Here's a great tutorial on using Data-Forge for data science from the book JavaScript for Data Science.
Scroll to the end for more resources.
Node.js:
npm install --save data-forge
To read and write files in Node.js:
npm install --save data-forge-fs
To plot charts in Node.js:
npm install --save data-forge-plot @data-forge-plot/render
const dataForge = require('data-forge');
To read and write files:
require('data-forge-fs');
To plot charts:
require('data-forge-plot');
require('@data-forge-plot/render');
dataForge.readFileSync("input.csv") // Read input file.
.parseCSV() // Parse CSV data to a dataframe.
.parseInts("Column2", "Column3") // Parse from strings to integers.
.parseDates("Column4") // Parse from strings to date objects.
.dropSeries("Column5") // Don't want column 5.
.where(row => predicate(row)) // Filter out rows that you don't want.
.select(row => transform(row)) // Apply transformation to each row.
.asCSV() // Write out data file in CSV (or other) format.
.writeFileSync("output.csv"); // Write output file.
dataForge.readFileSync("input.json") // Read input file.
.parseJSON() // Parse JSON data to a dataframe.
.parseDates("Column4") // Parse from strings to date objects.
.dropSeries("Column5") // Don't want column 5.
.where(row => predicate(row)) // Filter out rows that you don't want.
.select(row => transform(row)) // Apply transformation to each row.
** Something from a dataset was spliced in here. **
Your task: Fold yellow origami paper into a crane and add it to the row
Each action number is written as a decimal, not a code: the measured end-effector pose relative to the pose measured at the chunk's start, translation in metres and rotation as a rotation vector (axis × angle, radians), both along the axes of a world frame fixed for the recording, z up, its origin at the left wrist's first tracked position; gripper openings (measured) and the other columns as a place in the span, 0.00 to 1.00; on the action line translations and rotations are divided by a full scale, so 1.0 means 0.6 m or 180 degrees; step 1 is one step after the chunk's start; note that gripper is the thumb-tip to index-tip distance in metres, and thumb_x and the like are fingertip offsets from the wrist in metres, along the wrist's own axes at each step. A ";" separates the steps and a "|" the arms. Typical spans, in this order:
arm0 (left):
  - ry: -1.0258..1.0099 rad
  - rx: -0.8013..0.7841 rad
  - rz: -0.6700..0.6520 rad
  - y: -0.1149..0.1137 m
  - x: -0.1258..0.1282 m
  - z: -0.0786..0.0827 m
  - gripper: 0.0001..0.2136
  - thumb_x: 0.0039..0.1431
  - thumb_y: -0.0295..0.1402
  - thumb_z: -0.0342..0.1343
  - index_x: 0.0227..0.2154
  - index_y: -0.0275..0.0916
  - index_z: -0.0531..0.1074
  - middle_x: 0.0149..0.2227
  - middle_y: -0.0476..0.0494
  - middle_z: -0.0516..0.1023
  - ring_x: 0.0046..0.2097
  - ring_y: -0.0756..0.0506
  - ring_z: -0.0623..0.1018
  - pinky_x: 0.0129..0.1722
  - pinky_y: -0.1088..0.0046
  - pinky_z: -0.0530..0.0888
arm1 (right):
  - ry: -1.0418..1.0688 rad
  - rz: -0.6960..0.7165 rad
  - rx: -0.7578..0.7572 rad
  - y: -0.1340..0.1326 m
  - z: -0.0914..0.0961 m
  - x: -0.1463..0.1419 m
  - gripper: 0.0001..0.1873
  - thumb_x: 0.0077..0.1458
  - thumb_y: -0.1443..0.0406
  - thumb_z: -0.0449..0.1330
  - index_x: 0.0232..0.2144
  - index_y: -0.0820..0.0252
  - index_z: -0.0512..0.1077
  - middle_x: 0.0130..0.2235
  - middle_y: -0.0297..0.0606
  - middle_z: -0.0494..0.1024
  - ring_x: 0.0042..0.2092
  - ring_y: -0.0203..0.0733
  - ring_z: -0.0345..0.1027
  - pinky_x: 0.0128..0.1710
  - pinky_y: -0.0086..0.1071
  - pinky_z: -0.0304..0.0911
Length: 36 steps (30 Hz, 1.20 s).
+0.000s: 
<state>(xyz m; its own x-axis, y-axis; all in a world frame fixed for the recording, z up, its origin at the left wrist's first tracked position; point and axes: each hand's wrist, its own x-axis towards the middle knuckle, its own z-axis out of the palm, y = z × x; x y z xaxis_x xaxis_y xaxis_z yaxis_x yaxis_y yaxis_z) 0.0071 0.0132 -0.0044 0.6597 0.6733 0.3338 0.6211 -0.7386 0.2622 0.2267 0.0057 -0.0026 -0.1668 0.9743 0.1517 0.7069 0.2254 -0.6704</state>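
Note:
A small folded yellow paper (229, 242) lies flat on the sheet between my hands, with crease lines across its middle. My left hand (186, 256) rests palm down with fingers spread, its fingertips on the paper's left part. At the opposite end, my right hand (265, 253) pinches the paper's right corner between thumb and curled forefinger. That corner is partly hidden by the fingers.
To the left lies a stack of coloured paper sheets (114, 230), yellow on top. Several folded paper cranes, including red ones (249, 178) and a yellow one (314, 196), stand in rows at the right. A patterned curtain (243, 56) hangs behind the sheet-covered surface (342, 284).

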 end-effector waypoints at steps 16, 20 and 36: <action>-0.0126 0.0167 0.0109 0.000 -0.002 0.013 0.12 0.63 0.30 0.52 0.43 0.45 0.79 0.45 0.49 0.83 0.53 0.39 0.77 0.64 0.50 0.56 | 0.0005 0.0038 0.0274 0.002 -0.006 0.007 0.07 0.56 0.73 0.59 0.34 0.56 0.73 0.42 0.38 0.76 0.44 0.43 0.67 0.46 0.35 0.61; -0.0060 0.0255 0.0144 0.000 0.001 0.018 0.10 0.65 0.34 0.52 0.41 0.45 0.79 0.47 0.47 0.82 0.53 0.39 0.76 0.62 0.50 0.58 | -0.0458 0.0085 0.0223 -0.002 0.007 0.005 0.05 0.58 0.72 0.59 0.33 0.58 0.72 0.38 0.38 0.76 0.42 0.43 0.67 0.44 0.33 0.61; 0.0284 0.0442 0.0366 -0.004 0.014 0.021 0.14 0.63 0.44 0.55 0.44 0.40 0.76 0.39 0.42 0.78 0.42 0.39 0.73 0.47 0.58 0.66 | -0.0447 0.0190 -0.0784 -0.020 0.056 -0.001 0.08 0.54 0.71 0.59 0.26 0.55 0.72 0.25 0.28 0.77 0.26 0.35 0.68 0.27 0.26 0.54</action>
.asJSON() // Write out data file in CSV (or other) format.
.writeFileSync("output.json"); // Write output file.
const inputData = [ /* a JavaScript array of data records */ ];
const transformedData = new dataForge.DataFrame(inputData)
.dropSeries("Column5") // Don't want column 5.
.where(row => predicate(row)) // Filter out rows that you don't want.
.select(row => transform(row)) // Apply transformation to each row.
.toArray() // Back to normal JavaScript data!.
const salesData = dataForge.readFileSync("sales.csv")
.asCSV()
.parseDates("Date")
.parseFloats("Sales");
const summmarized = salesData
.orderBy(row => row.Date) // Sort by date.
.groupBy(row => row.ClientName) // Group by client.
.select(group => ({ // Aggregate sales per client.
ClientName: group.first().ClientName,
Average: group.select(row => row.Sales).average(), // Average sales per client.
Total: group.select(row => row.Sales).sum(), // Sum sales per client.
}))
.inflate(); // Series -> dataframe.
salesData.asCSV().writeFileSync("sales-by-client.csv");
salesData.plot().renderImage("my-chart.png");